The last gigabyte board I had was alright, the bios was dodgy, but it might just have been an early revision. I sold it after a few weeks as I couldnt return it and I wanted something more stable.
Between asus, msi and gigabyte, they produce mega motherboards.
This product is really a showcase of their engineering skill, its hardly practical for 99% of the enthusiast market. Still I wouldnt mind it, if you are giving it away.
crank the nuts off it ! 5ghz is good, it should go higher but you are right, over 1.5volts is risky business.
Additional power connectors on the motherboard are of no importance if you are going with classic cooling (air or water) – excluding here some extreme experiments.
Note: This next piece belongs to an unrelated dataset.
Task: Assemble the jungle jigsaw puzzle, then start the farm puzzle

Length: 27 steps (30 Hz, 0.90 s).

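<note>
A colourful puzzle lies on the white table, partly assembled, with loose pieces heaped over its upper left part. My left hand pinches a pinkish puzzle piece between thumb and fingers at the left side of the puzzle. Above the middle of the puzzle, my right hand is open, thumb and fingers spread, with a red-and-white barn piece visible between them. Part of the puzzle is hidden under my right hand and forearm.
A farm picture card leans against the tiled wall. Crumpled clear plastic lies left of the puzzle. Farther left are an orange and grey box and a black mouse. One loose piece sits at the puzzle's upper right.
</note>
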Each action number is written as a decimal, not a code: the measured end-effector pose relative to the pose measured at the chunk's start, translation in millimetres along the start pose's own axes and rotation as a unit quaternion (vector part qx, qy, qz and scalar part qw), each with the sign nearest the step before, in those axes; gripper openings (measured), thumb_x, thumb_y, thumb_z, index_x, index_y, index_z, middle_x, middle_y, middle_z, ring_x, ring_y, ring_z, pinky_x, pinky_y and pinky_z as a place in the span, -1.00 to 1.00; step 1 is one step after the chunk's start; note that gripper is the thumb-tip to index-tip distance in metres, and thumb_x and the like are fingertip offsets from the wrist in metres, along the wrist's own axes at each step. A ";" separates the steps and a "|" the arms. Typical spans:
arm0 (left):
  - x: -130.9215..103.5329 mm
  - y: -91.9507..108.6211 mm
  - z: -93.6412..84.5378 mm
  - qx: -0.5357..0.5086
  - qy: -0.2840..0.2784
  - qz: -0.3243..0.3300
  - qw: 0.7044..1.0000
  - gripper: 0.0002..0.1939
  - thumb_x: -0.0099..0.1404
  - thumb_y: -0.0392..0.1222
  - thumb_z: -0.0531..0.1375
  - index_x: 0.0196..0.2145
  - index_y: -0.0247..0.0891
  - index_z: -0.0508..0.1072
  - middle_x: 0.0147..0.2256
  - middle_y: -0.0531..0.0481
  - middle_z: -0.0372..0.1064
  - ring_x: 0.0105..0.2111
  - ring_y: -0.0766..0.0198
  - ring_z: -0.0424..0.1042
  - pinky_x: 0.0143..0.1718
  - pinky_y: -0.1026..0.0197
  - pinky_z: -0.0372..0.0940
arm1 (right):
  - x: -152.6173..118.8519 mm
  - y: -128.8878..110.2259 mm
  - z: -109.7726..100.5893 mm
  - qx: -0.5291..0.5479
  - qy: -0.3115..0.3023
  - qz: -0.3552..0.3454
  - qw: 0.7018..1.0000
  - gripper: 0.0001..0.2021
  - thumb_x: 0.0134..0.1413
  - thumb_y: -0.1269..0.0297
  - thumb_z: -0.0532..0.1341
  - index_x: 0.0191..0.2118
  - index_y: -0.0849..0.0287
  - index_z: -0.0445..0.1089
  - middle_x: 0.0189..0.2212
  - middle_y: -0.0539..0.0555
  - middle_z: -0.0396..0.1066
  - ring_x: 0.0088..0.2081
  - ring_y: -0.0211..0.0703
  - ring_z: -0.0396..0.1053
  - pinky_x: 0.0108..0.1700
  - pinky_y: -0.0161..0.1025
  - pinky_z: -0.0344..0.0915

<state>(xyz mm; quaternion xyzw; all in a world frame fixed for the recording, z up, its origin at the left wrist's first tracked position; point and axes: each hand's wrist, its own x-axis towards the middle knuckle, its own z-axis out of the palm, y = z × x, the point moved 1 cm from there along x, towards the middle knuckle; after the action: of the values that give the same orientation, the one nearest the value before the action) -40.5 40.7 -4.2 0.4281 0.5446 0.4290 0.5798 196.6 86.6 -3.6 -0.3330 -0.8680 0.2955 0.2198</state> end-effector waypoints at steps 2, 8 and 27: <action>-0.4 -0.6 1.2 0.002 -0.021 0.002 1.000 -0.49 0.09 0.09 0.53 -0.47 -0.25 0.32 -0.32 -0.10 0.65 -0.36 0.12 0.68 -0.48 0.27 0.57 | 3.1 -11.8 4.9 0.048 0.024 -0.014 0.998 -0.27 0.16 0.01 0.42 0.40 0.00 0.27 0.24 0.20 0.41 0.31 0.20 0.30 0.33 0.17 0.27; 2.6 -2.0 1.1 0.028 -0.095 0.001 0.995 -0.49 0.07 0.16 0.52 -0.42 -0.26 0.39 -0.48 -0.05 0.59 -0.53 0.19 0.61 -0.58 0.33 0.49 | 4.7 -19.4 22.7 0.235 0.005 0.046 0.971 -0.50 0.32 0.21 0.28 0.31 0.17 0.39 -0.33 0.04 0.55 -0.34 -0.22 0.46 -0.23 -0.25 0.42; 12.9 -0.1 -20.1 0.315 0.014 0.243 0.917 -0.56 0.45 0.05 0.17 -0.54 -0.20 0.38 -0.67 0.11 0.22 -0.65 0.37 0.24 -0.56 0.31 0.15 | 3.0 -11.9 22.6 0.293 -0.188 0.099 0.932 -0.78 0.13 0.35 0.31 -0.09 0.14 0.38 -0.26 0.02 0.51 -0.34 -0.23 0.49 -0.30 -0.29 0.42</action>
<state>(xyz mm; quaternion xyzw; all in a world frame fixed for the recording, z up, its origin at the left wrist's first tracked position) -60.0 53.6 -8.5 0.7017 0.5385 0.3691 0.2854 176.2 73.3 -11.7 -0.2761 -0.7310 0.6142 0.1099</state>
Additional power is primarily designed to ensure stability with LN2 (just like with Asus R3E).
There is plenty of things which I like, but it is more interesting what I don’t like.
Price utterly prohibitive. With LGA 2011 around the corner, I simply don’t get it. Also they stuck with heat-pipe between NB and SB. It’s bloody mad to transport heat from red-hot north-bridge to south-bridge (OC!). For that kind of money I would expect at least 2 NICs, at least 10 SATA ports, 4 electrically x16 slots and some form of active cooling on north-bridge. Passive cooling of X58 that is pure madness. With big coolers you can run into problems because of that massive heatsink.
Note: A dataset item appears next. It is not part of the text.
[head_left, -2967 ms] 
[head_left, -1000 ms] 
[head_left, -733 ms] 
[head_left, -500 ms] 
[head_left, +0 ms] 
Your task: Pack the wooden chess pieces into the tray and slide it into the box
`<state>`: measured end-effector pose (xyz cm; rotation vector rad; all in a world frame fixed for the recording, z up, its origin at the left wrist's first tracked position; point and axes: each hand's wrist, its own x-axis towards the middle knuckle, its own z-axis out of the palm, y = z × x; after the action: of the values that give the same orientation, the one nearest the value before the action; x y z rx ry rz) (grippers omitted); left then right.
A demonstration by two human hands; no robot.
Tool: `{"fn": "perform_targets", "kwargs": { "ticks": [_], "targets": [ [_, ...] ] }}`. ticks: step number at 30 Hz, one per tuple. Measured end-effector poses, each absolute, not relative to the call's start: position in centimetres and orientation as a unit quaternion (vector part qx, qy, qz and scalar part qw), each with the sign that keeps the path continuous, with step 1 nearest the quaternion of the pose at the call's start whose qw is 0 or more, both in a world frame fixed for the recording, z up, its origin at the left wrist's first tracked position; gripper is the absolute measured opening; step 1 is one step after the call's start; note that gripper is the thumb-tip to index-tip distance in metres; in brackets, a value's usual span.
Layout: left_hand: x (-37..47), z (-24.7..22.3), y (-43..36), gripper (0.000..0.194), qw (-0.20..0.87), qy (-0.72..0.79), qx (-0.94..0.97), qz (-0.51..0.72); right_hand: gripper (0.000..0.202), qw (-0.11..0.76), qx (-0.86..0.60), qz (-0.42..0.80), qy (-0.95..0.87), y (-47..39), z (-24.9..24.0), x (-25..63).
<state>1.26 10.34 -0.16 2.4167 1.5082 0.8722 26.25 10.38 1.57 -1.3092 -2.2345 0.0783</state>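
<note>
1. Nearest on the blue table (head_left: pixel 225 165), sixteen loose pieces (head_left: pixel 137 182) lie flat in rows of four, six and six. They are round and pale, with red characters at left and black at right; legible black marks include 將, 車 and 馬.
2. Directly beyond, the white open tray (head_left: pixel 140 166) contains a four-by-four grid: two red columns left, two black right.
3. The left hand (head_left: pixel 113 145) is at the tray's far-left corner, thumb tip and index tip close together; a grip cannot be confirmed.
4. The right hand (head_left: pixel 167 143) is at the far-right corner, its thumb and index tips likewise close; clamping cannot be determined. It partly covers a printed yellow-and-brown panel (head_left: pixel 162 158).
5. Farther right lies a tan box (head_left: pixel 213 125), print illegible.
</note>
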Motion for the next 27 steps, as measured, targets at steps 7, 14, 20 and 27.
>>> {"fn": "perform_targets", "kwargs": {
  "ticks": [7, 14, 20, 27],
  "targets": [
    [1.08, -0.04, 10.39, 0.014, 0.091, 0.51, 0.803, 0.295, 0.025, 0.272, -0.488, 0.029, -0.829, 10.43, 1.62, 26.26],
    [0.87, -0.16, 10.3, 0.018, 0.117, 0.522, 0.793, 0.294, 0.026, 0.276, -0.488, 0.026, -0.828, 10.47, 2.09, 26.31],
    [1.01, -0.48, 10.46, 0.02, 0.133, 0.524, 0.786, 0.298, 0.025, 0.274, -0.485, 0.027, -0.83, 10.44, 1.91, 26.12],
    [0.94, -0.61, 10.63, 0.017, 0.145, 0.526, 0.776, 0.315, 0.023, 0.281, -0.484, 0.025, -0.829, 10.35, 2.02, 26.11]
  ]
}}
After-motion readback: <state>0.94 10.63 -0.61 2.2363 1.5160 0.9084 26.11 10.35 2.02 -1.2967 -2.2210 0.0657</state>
Hi Hakuren. some interesting points, but im not sure I agree with them all. Why would you need a dual Killer Nic configuration. Is this for a specific demand you need? Gamers will never need a dual setup. Also I dont follow your cooling theories on the NB and SB heatpipes. they shouldnt be transferring heat between components, more ‘evenly’ removing them across the whole area.
Absolutely brilliant, what a setup. I can only dream…
If anyone wants to donate this to someone, I can send my address? 🙂
450 quid for a motherboard. I thought they were taking the piss until I saw what it can do. Im sold, now I just need a new job!
My friend bought this and it’s brilliant. He is loaded, and now i guess he will be selling his 980x for an ‘upgrade’ 🙂
I have that set up now, I bought it a week ago. I am waiting on the watercooling get to arrive before I OC the board.
BUT as of fight now I am in shock at how good this computer set up is and works out of the box.
G1. Assassin
990X
12 GB 1600 DDR3
2 P128 Corsair SSD
Coolermaster HAF X
Was thinking of buying this board myself, and once I get the funds sorted im ordering one for my 980x. not sure what case to get. the HAF x looks good. might opt for a lian li.
Excellent review, loads of info. the ocing is great. im sick of crap x58 boards so i might bite the bullet and order this.
I dont know what some dude was saying earlier in this discussion, this gigabyte board is one of the best on the market, bar none. its an overclocking force.
Got no idea why you recommend this board over eg an UD5/7…
Are those gimmicks really worth the extra cash ?
Would loved to have seen the Killer NIC test and sound test. That’ is what makes this board special … Or a Bclock test… as 143 Bclock my grandma can do that…
There is a Killer nic test in the review Alby. Sound testing can be rather subjective. I think the board looks great. people who dont want the extras will buy a cheaper board, thats pretty obvious, right? Some people love all the high end capacitors and extras. I know I do, but not sure id pay for it.